Де Фокса сидел под окном, в его лице отражался лабиринт голубых прожилок, проступающих на белизне ночного снега; наверное, чтобы подавить в себе очарование от северных ночей, он заговорил об испанском солнце, цветах, запахах, звуках, испанских вкусовых ощущениях, солнечных днях и звездных ночах Андалузии, о сухом прозрачном ветре с плоскогорий Кастилии, о голубом небе, что камнем обрушивается на погибель быку. Вестманн слушал, прикрыв глаза, сидя в отраженном от снега свете, он вдыхал ароматы испанской земли, вслушивался в долетающие через покрытое льдом море сочные звуки и плотские голоса испанских улиц и испанских домов, любовался пейзажами, искрящимися горячими, пылающими цветами, портретами и натюрмортами, сценками на улицах и аренах, в домах и на балах, в похоронных или иных процессиях, в триумфе и идиллии Испании, которые де Фокса описывал своим звонким голосом.
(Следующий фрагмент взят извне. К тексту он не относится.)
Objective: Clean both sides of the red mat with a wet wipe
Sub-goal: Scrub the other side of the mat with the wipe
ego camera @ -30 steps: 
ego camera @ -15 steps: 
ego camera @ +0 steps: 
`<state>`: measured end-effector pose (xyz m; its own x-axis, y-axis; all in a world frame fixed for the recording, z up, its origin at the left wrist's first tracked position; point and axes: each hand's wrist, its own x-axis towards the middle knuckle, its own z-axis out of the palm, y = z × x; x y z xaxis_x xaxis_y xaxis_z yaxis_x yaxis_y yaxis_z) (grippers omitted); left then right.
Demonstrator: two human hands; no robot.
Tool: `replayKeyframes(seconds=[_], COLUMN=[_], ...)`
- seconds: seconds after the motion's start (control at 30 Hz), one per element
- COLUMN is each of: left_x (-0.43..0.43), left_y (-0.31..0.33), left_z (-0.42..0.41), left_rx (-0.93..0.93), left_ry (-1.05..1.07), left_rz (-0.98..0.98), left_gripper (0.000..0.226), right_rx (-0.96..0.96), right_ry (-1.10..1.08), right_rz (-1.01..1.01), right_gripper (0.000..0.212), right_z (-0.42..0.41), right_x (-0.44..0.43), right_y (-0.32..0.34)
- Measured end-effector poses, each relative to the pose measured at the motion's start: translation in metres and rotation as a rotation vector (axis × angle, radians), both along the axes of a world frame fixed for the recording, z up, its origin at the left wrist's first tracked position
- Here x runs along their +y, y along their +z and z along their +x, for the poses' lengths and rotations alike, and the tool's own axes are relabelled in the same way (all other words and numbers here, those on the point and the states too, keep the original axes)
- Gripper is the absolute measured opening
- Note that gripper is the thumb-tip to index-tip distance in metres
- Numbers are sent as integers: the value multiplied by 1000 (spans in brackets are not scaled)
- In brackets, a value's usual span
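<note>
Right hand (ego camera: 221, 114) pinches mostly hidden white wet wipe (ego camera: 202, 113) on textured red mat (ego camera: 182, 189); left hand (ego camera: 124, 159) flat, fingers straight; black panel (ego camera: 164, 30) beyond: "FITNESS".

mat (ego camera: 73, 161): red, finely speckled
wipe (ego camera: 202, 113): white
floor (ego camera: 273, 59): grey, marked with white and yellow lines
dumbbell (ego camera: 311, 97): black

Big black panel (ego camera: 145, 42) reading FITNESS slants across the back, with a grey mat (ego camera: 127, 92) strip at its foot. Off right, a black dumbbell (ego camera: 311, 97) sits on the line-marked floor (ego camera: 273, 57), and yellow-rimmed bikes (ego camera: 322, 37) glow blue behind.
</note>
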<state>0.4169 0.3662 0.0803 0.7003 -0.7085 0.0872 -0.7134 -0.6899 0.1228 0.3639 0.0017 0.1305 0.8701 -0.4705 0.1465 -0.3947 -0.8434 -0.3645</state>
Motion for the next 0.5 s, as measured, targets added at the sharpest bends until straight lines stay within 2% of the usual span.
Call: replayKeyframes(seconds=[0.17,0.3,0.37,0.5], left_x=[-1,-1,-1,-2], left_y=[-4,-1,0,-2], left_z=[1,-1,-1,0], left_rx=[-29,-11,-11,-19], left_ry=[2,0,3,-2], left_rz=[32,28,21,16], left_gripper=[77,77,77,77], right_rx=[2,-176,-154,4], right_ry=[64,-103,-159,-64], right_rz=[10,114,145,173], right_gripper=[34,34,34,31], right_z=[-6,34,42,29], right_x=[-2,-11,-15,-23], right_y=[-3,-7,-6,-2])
Вестманн несколько лет был послом Швеции в Мадриде, а в Хельсинки его отозвали для проведения важных дипломатических переговоров, сразу после окончания которых он должен был вернуться в Испанию, чтобы снова занять свой пост. Он любил Испанию с тайным неистовством, чувственным и романтичным одновременно, слушал графа де Фокса со смесью целомудрия, ревности и обиды, как несчастливый воздыхатель внимает удачливому обладателю любимой им женщины. («Je ne suis pas votre rival, je suis le mari. L’Espagne est ma femme, et vous êtes son amant»
[156]
, – говорил ему де Фокса. «Hélas!» – отвечал со вздохом Вестманн.)
В его любви к Испании был непередаваемый оттенок чувственного вожделения и мистического ужаса, как всегда бывает в любви северного человека к средиземноморским краям; то же самое чувственное отвращение видно на лицах зрителей в древних «Триумфах Смерти», где загробные сцены, вид извлеченных из могил зеленых трупов, простертых нагими на солнце, как дохлые ящерицы, на фоне мясистых, дурманяще пахнущих цветов, вызывают у присутствующих священный ужас, вожделение влекущее и отталкивающее одновременно.